_DIRECTIONS_.
Scan the records for "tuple" and copy each line that contains it.

_EXTRACTED DATA_.
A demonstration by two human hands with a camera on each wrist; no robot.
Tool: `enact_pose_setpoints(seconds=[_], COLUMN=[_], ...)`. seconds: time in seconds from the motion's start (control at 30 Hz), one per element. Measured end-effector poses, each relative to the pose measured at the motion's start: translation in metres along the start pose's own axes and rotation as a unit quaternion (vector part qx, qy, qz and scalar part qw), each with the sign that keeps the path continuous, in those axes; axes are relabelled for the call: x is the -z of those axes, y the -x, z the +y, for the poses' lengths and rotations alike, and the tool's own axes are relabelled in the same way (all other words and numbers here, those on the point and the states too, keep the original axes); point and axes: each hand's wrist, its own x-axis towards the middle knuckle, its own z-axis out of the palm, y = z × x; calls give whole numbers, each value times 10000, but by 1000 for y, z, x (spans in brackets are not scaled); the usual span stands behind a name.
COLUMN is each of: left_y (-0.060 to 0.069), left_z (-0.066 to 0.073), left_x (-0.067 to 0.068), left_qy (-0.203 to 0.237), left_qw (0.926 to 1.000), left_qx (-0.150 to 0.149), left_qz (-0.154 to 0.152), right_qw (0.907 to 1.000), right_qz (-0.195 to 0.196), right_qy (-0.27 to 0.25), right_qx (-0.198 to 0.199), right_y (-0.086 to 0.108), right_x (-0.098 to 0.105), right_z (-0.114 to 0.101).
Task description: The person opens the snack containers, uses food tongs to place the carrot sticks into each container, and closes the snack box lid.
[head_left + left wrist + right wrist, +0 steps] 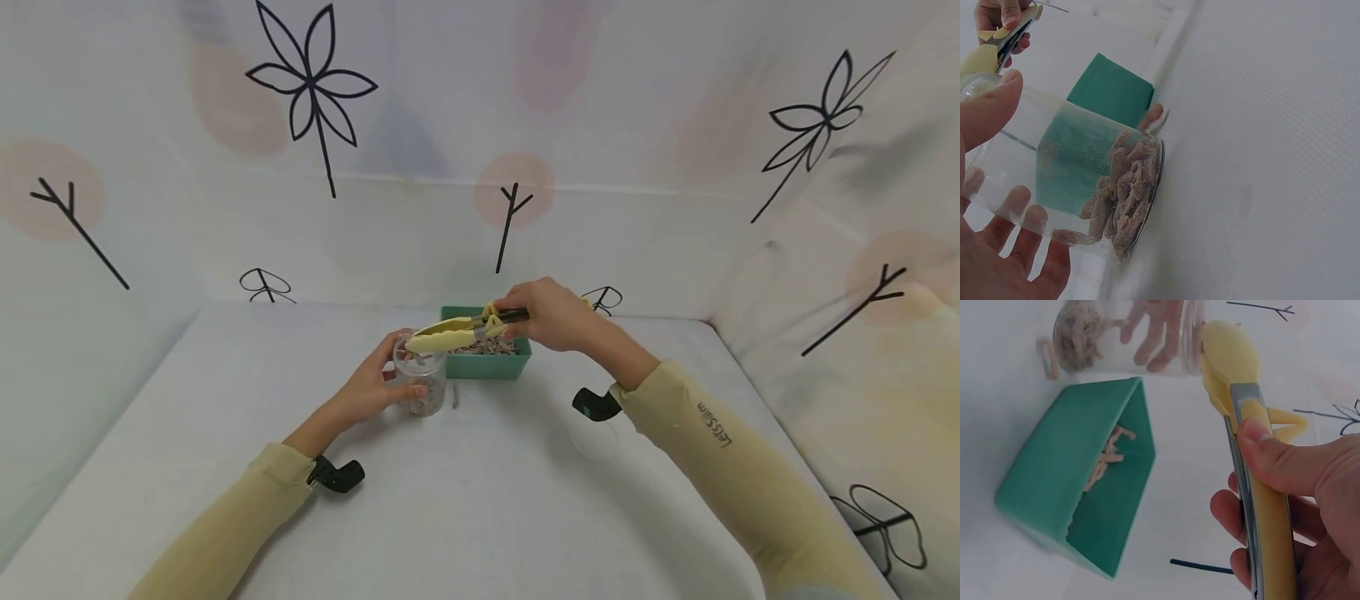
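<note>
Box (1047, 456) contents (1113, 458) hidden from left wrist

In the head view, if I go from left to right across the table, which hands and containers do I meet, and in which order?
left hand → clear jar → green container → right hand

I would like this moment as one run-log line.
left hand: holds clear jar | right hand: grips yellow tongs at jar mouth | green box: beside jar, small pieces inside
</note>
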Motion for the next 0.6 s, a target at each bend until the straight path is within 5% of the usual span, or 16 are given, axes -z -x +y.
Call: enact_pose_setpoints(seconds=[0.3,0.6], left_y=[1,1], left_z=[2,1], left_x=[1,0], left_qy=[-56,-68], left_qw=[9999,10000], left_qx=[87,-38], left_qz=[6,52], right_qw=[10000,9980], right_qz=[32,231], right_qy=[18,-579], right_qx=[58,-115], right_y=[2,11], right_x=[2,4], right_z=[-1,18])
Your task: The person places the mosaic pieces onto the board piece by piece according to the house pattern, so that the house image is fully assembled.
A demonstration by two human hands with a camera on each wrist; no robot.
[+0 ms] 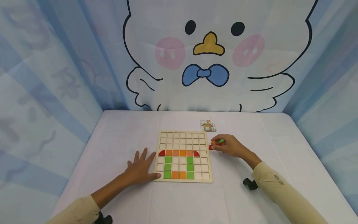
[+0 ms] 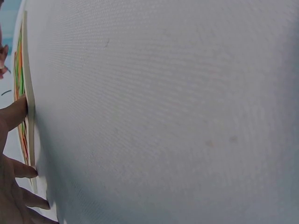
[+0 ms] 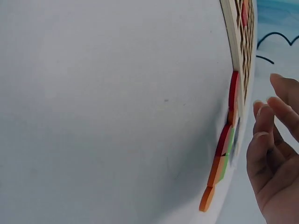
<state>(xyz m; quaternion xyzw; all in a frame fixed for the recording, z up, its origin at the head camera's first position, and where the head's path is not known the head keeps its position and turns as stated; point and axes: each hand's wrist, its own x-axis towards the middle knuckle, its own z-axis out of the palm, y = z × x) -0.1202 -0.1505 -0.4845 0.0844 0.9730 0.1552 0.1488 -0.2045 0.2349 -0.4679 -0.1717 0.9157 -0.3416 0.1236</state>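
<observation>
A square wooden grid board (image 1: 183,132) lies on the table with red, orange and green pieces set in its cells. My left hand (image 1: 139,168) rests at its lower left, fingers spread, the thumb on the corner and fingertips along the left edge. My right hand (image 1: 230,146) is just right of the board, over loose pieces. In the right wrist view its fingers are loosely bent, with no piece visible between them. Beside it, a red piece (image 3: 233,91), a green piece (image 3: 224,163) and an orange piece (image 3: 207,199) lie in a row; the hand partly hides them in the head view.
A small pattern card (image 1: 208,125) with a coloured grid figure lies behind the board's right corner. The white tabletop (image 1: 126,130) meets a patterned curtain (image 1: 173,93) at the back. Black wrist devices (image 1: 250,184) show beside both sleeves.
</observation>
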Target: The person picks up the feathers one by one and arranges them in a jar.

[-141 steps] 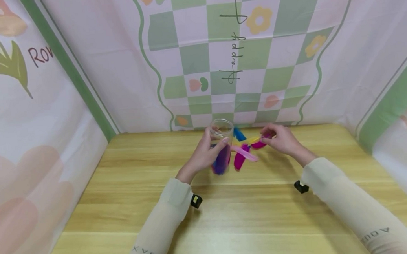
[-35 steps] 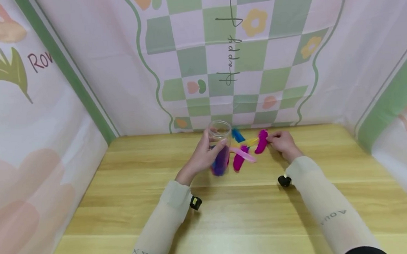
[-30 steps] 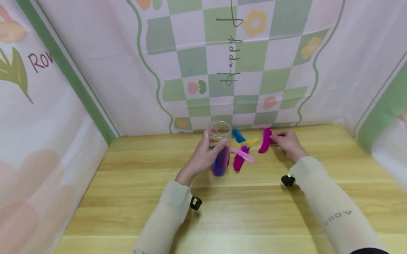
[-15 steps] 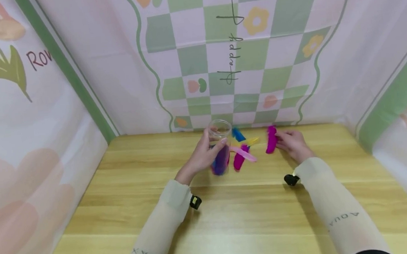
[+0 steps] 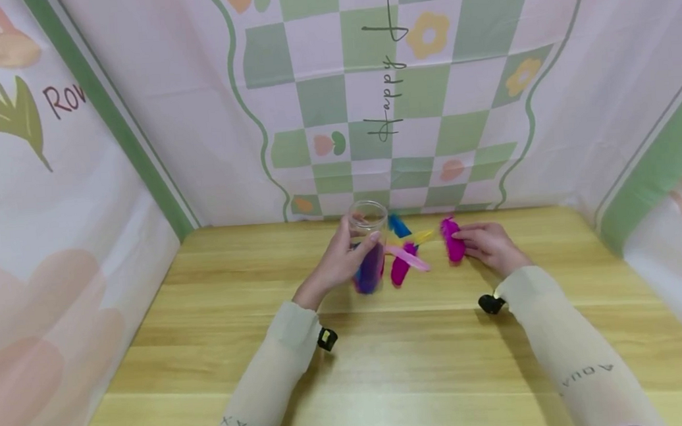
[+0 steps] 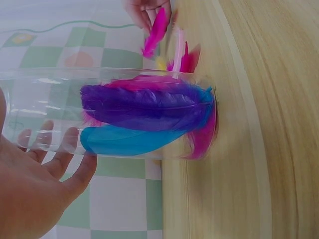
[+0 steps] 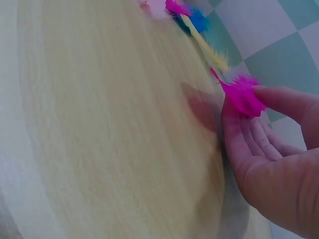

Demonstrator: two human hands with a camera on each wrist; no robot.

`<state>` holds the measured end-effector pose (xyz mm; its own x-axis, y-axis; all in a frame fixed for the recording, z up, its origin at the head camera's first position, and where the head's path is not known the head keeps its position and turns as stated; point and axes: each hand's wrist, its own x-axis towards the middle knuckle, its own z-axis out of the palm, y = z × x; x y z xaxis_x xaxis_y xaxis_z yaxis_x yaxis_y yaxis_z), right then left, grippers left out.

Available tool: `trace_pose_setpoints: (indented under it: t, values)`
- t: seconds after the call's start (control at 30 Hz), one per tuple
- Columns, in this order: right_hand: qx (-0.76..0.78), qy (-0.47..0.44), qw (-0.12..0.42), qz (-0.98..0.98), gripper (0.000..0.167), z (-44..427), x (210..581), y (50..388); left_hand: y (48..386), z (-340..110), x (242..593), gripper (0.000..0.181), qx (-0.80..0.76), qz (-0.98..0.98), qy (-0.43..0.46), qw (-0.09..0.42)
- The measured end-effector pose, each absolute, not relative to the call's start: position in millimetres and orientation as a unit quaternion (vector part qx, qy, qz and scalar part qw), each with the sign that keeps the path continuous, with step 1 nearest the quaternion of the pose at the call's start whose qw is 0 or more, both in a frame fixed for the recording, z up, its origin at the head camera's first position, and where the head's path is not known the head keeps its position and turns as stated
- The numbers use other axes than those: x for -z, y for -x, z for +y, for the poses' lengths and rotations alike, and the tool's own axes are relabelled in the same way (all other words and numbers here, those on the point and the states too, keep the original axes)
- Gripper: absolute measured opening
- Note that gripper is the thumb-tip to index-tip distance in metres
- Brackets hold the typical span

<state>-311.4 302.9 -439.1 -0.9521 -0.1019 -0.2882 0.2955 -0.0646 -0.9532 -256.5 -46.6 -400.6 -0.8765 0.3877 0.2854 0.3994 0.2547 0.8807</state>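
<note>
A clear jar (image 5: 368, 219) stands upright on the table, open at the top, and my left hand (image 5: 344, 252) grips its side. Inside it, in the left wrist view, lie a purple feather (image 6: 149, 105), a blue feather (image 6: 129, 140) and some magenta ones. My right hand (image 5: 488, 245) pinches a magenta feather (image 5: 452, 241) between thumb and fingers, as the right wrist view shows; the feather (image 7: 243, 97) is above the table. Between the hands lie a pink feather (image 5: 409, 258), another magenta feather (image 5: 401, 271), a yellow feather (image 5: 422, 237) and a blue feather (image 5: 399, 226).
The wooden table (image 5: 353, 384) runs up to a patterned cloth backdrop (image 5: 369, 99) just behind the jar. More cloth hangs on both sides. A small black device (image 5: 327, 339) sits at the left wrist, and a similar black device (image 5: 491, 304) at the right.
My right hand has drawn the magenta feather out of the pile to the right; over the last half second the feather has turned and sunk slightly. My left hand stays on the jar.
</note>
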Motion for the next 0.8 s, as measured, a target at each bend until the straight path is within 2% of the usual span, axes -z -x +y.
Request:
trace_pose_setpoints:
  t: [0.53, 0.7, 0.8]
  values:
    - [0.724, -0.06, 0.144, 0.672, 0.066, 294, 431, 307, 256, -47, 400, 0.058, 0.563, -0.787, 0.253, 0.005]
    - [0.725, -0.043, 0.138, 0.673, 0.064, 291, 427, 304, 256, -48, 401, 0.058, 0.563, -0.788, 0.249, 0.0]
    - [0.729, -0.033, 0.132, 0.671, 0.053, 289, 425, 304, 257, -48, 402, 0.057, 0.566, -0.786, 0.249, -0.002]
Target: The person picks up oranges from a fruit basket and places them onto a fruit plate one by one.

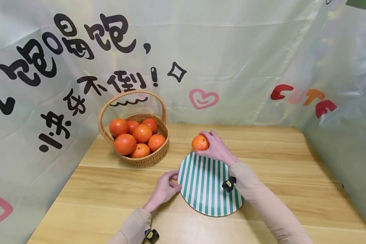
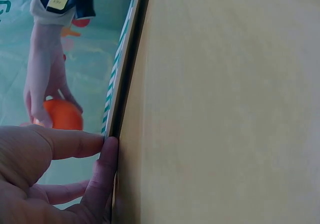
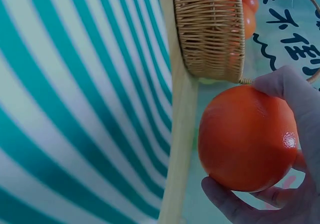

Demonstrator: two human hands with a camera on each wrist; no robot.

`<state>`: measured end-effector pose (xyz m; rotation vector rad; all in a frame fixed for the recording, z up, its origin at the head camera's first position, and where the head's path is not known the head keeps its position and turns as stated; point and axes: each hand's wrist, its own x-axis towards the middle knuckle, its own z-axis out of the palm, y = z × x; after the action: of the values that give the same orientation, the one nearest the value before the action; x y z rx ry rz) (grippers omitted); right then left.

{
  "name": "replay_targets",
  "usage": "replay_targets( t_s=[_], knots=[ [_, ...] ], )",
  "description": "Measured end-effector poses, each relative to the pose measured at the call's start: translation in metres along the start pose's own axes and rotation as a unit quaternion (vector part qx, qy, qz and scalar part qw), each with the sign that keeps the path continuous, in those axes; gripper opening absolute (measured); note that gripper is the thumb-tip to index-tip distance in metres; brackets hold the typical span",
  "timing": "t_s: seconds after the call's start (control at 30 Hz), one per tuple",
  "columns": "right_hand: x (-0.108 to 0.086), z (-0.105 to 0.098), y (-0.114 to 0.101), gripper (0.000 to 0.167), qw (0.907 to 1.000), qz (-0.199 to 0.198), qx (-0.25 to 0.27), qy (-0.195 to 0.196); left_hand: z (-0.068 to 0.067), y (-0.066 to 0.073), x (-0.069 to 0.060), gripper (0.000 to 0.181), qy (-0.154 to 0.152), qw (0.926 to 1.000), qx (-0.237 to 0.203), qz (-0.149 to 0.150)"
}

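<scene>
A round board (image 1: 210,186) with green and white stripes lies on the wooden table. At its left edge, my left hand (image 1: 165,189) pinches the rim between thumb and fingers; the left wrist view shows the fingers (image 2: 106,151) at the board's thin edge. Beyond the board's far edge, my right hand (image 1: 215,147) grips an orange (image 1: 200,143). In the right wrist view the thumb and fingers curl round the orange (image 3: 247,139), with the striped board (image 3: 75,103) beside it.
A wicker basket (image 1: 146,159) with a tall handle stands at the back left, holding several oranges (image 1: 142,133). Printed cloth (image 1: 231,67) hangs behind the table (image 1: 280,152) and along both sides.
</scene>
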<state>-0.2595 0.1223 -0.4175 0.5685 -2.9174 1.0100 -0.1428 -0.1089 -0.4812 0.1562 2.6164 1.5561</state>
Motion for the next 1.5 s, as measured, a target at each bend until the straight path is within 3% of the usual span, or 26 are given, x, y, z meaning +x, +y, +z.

_SOLUTION TO THIS PROBLEM_.
- t: seconds after the call's start (control at 30 Hz), one per tuple
  "timing": "t_s: seconds after the call's start (control at 30 Hz), one per tuple",

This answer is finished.